Au début, de se retrouver seul à Chiba, avec peu d’argent et encore moins d’espoir d’y trouver la guérison, il était parti dans une espèce de surenchère ultime, traquant l’argent frais avec une froide détermination qui lui avait paru appartenir à un autre. Durant le premier mois, il avait tué deux hommes et une femme pour leur voler des sommes qui, un an auparavant, lui auraient paru minables. Ninsei l’épuisa au point que la rue elle-même avait semblé devenir la manifestation extérieure de quelque pulsion de mort, quelque poison secret dont il se serait de tout temps su porteur.

La Cité de la nuit était comme une expérience folle de darwinisme social, conçue par un chercheur las, le pouce pressé en permanence sur la touche d’avance rapide. Vous cessiez de trafiquer et vous couliez sans laisser de trace, mais que vous avanciez un peu trop vite et vous brisiez la fragile tension superficielle du marché noir ; d’un côté comme de l’autre, vous étiez largué, et ne restait de vous que quelque vague souvenir dans l’esprit d’un vieux meuble comme Ratz, même si votre cœur, vos poumons ou vos reins pouvaient éventuellement survivre dans les cuves des cliniques au profit de quelque étranger pourvu de nouveaux yens.

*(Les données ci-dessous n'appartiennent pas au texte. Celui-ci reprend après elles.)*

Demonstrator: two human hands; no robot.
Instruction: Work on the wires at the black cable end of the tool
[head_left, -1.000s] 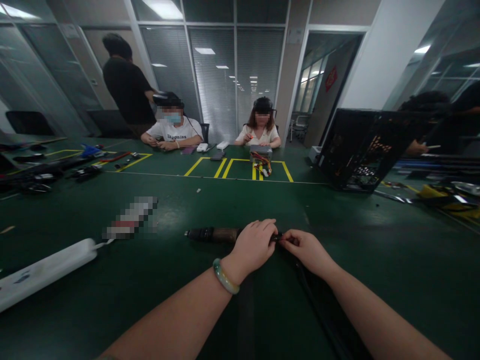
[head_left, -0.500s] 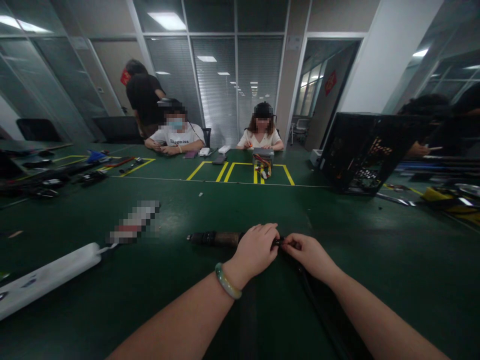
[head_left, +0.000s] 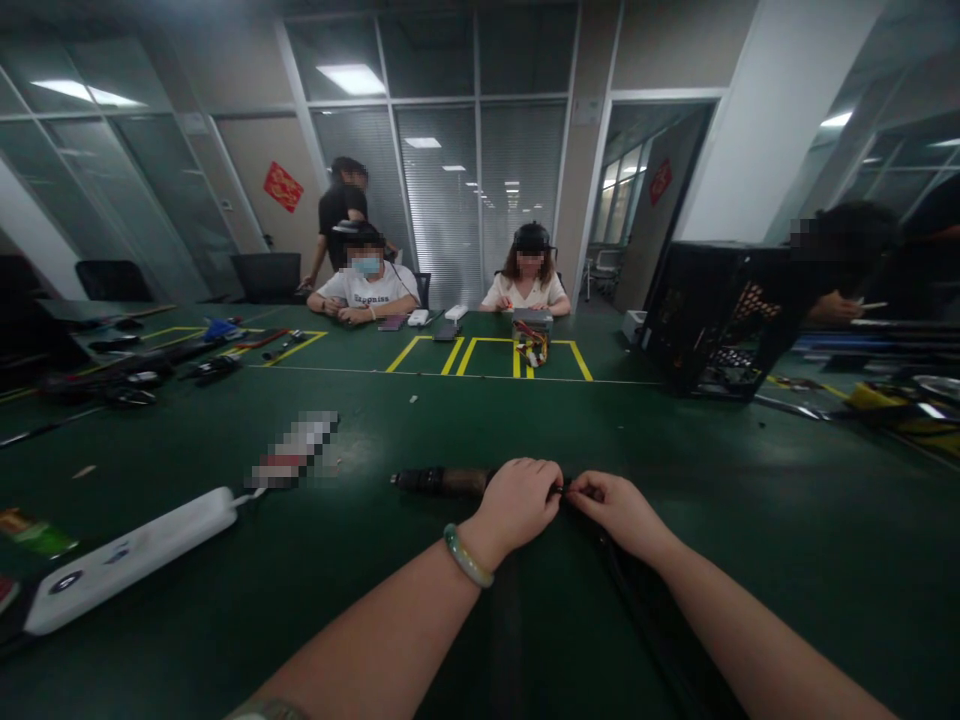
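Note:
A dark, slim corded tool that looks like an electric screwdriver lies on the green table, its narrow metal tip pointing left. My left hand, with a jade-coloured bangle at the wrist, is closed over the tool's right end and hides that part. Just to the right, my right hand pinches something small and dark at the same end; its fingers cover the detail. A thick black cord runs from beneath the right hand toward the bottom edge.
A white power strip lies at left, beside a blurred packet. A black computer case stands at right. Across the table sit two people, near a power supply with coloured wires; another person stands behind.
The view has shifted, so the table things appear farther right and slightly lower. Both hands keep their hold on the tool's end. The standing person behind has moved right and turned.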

Ici, le bruissement des affaires créait un bourdonnement subliminal constant et la mort était la punition acceptée pour cause de paresse, négligence, manque de grâce, inaptitude à se conformer aux exigences d’un protocole complexe.

Seul derrière sa table à la Jarre de thé, avec l’octogone qui commençait à faire effet, têtes d’épingle de sueur qui lui mouillaient déjà les paumes, soudain conscient du chatouillement du moindre poil sur ses bras et sa poitrine, Case comprit qu’à un certain point, il s’était mis à jouer un jeu avec lui-même, un jeu fort ancien qui n’avait pas de nom, un solitaire ultime.